Two problems with Intel are latency and throughput.
Example:
Throughput - You can't execute a floating point addition more often than every other CPU cycle. Same for a multiply, or most other operations.
Latency - A Pentium IV floating point multiply will finish computing 5 cycles after it begins. If the next instruction in the program tries to make use of this multipy result, it has to twiddle its thumbs for 4 cycles to act on the result.
This causes problems because many code sequences involve maybe 5 multiplies followed by 4 additions on the same set of numbers. This isn't so easy to interleave (multiply | add | multiply | add | etc.).
In truth if everything could be sequenced correctly the FPU in an intel can begin one and complete another FPU instruction every CPU cycle. Even with the pipelining of AMD and multiple execution units I think one completion every cycle isn't possible there.
Hyperthreading comes closer to achieving this on Intel as the CPU scheduler has two different program threads to work with, and can find those alternating instructions and latency delayed instructions can be dealt with. So while thread #1 is waiting for the results of a multipy, thread #2 can begin an addition or two.

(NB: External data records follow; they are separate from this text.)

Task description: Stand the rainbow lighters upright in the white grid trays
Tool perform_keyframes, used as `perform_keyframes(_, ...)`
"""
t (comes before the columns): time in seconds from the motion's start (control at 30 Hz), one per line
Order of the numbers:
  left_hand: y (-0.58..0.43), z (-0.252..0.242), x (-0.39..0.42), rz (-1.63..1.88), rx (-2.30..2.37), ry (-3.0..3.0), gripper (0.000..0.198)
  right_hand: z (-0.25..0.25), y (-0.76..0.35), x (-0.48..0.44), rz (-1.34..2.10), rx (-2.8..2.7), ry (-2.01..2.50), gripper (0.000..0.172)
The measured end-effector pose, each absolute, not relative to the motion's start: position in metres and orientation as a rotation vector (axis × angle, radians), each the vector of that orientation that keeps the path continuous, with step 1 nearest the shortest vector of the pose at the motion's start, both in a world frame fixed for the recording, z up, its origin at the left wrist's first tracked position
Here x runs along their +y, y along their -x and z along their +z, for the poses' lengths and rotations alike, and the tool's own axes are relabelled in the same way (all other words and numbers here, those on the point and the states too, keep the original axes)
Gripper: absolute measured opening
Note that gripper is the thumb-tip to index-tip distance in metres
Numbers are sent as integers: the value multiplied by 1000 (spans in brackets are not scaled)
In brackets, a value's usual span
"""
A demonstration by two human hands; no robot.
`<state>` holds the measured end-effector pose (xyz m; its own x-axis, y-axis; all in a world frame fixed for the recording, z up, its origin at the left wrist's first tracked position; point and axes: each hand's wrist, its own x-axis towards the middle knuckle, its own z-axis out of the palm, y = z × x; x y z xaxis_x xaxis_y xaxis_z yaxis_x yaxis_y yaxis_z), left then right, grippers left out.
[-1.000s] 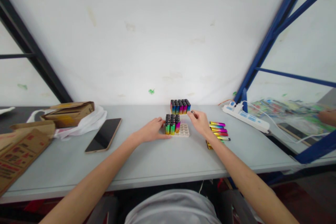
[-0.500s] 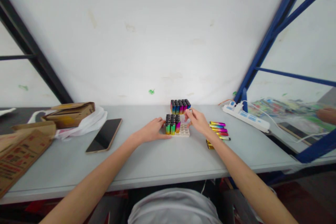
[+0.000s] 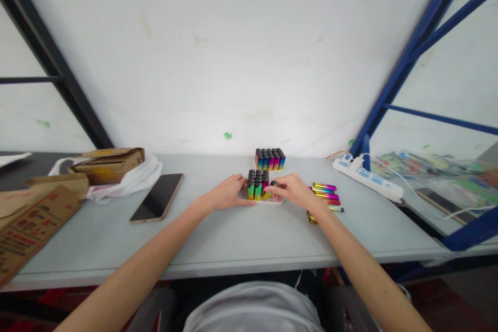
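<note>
A small white tray (image 3: 275, 203) with round holes stands on the table, its left part filled with upright rainbow-coloured lighters (image 3: 254, 187) with black tops. At its left side is my left hand (image 3: 227, 193), thumb and fingers apart, the thumb along the front corner. My right hand (image 3: 294, 190) is over the tray's right part and pinches a gold-coloured lighter (image 3: 266, 195), tilted, beside the standing ones. That hand hides most of the holes. Behind, a block of upright lighters (image 3: 270, 160) stands by itself. More lighters (image 3: 327, 194) lie flat to the right, partly behind my right forearm.
A phone (image 3: 157, 198) lies on the left of the table (image 3: 218, 241). Farther left are cardboard boxes (image 3: 111, 166) and a white plastic bag (image 3: 138, 184). A white power strip (image 3: 368, 179) with cables lies at the right, near a blue metal frame (image 3: 383, 101).
My right hand has moved down and slightly left to the tray's front right part, where a gold-coloured lighter now shows in its fingers. My left hand stays by the tray. The camera has shifted slightly.
</note>
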<state>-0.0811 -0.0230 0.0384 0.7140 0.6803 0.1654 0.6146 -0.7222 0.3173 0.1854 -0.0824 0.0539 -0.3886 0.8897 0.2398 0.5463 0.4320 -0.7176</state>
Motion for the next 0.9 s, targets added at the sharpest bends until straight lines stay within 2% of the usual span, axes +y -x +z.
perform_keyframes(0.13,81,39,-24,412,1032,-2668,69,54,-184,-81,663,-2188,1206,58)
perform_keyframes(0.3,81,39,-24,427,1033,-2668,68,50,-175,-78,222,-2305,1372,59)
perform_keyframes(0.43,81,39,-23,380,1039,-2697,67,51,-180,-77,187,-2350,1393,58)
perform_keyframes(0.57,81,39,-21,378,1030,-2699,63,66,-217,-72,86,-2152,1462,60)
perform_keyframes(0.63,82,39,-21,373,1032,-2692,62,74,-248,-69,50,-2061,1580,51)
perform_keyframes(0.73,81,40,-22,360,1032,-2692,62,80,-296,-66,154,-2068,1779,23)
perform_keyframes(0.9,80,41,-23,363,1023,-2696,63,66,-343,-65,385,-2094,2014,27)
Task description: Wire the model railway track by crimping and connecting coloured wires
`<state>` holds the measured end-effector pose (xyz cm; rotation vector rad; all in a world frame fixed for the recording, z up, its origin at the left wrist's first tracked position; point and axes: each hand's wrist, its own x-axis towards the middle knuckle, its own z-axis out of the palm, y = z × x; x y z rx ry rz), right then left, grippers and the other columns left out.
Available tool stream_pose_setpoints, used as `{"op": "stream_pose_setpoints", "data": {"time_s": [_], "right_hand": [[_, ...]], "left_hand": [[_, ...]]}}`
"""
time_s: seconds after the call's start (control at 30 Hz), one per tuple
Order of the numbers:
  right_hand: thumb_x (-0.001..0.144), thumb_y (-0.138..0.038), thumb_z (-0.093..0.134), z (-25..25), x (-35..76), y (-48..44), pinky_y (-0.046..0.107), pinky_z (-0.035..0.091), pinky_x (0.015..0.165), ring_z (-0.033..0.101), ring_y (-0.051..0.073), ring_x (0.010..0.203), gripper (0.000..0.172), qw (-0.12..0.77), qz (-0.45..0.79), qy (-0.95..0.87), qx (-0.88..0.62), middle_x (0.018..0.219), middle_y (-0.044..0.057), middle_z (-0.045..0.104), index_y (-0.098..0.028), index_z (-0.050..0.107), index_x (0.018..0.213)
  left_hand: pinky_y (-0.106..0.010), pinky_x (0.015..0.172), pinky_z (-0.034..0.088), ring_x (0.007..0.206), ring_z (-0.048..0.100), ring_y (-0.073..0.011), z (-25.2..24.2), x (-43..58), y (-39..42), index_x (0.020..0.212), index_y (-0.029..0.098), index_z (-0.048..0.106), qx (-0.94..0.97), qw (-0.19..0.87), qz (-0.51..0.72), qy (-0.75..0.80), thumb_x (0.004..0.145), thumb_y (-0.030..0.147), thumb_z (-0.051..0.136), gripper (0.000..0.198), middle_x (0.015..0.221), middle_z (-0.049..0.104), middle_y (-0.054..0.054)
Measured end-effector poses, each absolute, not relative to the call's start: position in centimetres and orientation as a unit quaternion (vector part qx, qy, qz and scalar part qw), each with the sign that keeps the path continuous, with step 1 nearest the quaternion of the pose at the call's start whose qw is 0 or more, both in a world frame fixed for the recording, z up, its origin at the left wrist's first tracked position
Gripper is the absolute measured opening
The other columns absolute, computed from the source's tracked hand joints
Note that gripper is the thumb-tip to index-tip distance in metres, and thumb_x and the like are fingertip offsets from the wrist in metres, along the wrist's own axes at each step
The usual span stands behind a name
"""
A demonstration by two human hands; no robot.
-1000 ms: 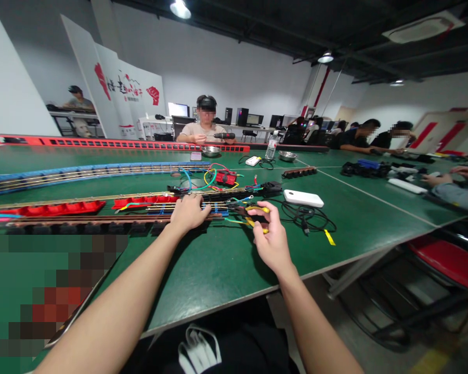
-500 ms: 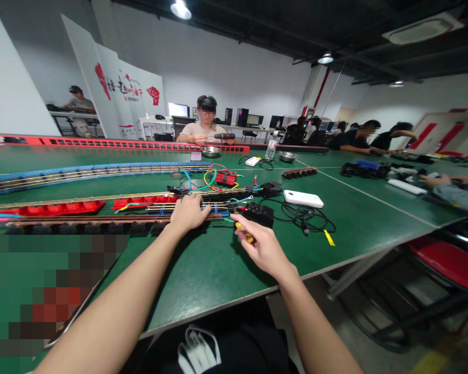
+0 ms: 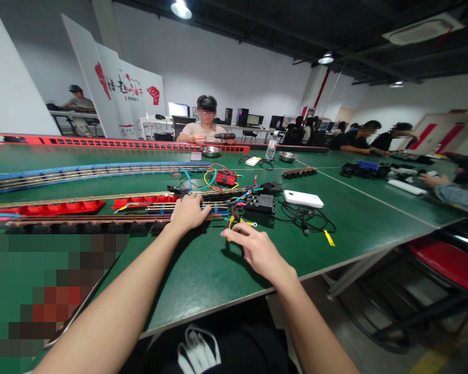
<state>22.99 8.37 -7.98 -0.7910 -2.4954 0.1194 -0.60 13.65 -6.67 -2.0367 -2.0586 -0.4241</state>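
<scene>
Green table top (image 3: pixel 218 275) lay wide under both my arms, and nothing on it had moved except close to my right hand. Long track strips ran away to the left of my left hand: a blue strip (image 3: pixel 81 172) furthest, a red strip (image 3: pixel 62 208) nearer, and a dark strip (image 3: pixel 81 227) nearest, which reached under my palm.

My left hand (image 3: pixel 189 213) stayed where it had been a second before, palm down on the dark strip, with the fingers bent over its far side. Whether they clasped it or only pressed on it, I could not tell.

My right hand (image 3: pixel 257 248) was the thing that changed. A second before, it was closed on the yellow-handled pliers (image 3: pixel 231 222), just beside the black block (image 3: pixel 260 203). Now it was open with the fingers spread and held nothing. The pliers lay on the table just beyond my fingertips, between my two hands. I judged that the tool was put down and this hand was free.

The black block, half hidden earlier, was in plain view beyond my right fingers. To the right of it lay a white box (image 3: pixel 303 198) and a loose black cable (image 3: pixel 308 218). Thin coloured wires (image 3: pixel 210 177) crowded the space beyond both hands and stood in the way of any reach there.
</scene>
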Motion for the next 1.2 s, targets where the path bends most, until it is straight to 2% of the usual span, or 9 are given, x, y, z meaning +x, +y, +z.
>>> {"op": "stream_pose_setpoints", "data": {"time_s": [0.2,0.33,0.47,0.57,0.73,0.83,0.9,0.97,1.2], "right_hand": [[0.085,0.001,0.040,-7.5,22.6,8.0,0.021,0.044,0.062,0.063,0.012,0.077,0.057,0.210,-0.009,-0.925,-0.316,0.122,0.000,0.062,-0.036,0.063,0.122],[0.089,-0.006,0.042,-7.3,22.4,7.7,0.022,0.042,0.060,0.060,0.011,0.070,0.051,0.162,-0.023,-0.930,-0.328,0.123,-0.002,0.061,-0.040,0.061,0.122],[0.088,-0.004,0.041,-7.4,22.4,7.5,0.023,0.043,0.063,0.061,0.012,0.075,0.057,0.154,-0.027,-0.927,-0.342,0.120,0.001,0.058,-0.039,0.052,0.132],[0.088,-0.004,0.039,-7.7,22.4,7.6,0.025,0.046,0.069,0.063,0.016,0.085,0.055,0.182,0.003,-0.924,-0.336,0.119,0.005,0.058,-0.031,0.046,0.136],[0.095,-0.028,0.046,-7.6,22.2,7.5,0.030,0.047,0.082,0.062,0.019,0.096,0.026,0.283,0.107,-0.896,-0.326,0.113,0.007,0.062,-0.022,0.048,0.120],[0.097,-0.036,0.040,-7.4,22.1,7.3,0.029,0.049,0.070,0.065,0.016,0.076,0.021,0.335,0.192,-0.849,-0.362,0.093,0.003,0.064,-0.022,0.047,0.111],[0.098,-0.041,0.033,-7.4,22.0,7.3,0.024,0.046,0.052,0.059,0.012,0.053,0.023,0.370,0.280,-0.797,-0.388,0.081,-0.001,0.062,-0.024,0.042,0.111],[0.098,-0.046,0.031,-7.6,22.0,7.5,0.020,0.039,0.041,0.052,0.009,0.040,0.027,0.406,0.355,-0.742,-0.398,0.073,-0.005,0.060,-0.025,0.039,0.112],[0.095,-0.055,0.031,-7.6,21.5,7.5,0.016,0.033,0.035,0.044,0.008,0.033,0.044,0.481,0.410,-0.659,-0.408,0.054,-0.007,0.056,-0.024,0.044,0.124]], "left_hand": [[-0.043,0.084,0.046,0.108,0.058,-0.0321,-6.8,-0.6,13.7,0.102,0.017,0.065,-0.691,0.113,-0.156,-0.696,0.088,0.046,0.037,0.043,0.113,0.065,-0.015],[-0.043,0.084,0.046,0.107,0.058,-0.0319,-6.7,-0.6,13.6,0.100,0.016,0.065,-0.693,0.116,-0.163,-0.693,0.088,0.045,0.037,0.042,0.112,0.065,-0.015],[-0.043,0.084,0.046,0.105,0.058,-0.0315,-6.7,-0.5,13.7,0.100,0.015,0.064,-0.693,0.116,-0.155,-0.694,0.088,0.045,0.037,0.042,0.110,0.066,-0.016],[-0.044,0.083,0.046,0.103,0.059,-0.0317,-6.7,-0.6,13.7,0.100,0.015,0.064,-0.694,0.117,-0.148,-0.695,0.088,0.046,0.036,0.044,0.107,0.066,-0.016],[-0.043,0.083,0.047,0.103,0.059,-0.0313,-6.7,-0.6,13.7,0.100,0.015,0.064,-0.697,0.116,-0.151,-0.691,0.089,0.046,0.036,0.044,0.107,0.067,-0.016],[-0.043,0.083,0.047,0.103,0.059,-0.0320,-6.7,-0.5,13.7,0.101,0.014,0.064,-0.697,0.114,-0.150,-0.691,0.089,0.046,0.036,0.044,0.108,0.066,-0.016],[-0.044,0.083,0.047,0.104,0.059,-0.0324,-6.7,-0.5,13.7,0.102,0.014,0.064,-0.697,0.113,-0.148,-0.693,0.089,0.046,0.035,0.045,0.109,0.066,-0.017],[-0.043,0.083,0.047,0.104,0.059,-0.0324,-6.7,-0.5,13.7,0.103,0.013,0.065,-0.696,0.112,-0.146,-0.694,0.089,0.047,0.035,0.046,0.110,0.066,-0.017],[-0.043,0.082,0.047,0.104,0.059,-0.0323,-6.8,-0.6,13.7,0.102,0.013,0.065,-0.700,0.112,-0.151,-0.689,0.089,0.047,0.036,0.046,0.110,0.066,-0.017]]}}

What you say seems to support my contention. Also, the real world benchmarks support it as well. I haven't programmed the P4 in assembler so I will take your word for it. The P4 does have a very long pipeline and if the execution prediction fails the flush takes a long time. Of course, that is where hand optimization comes in.
The clock throttling problem is very real. I sell computers for a living and I see machines from various name brand manufacturers that have suboptimal cooling. When pushed it is amazing how slow a P4 can be. It will cut the clock rate in half, at least, in order to maintain safe temperatures.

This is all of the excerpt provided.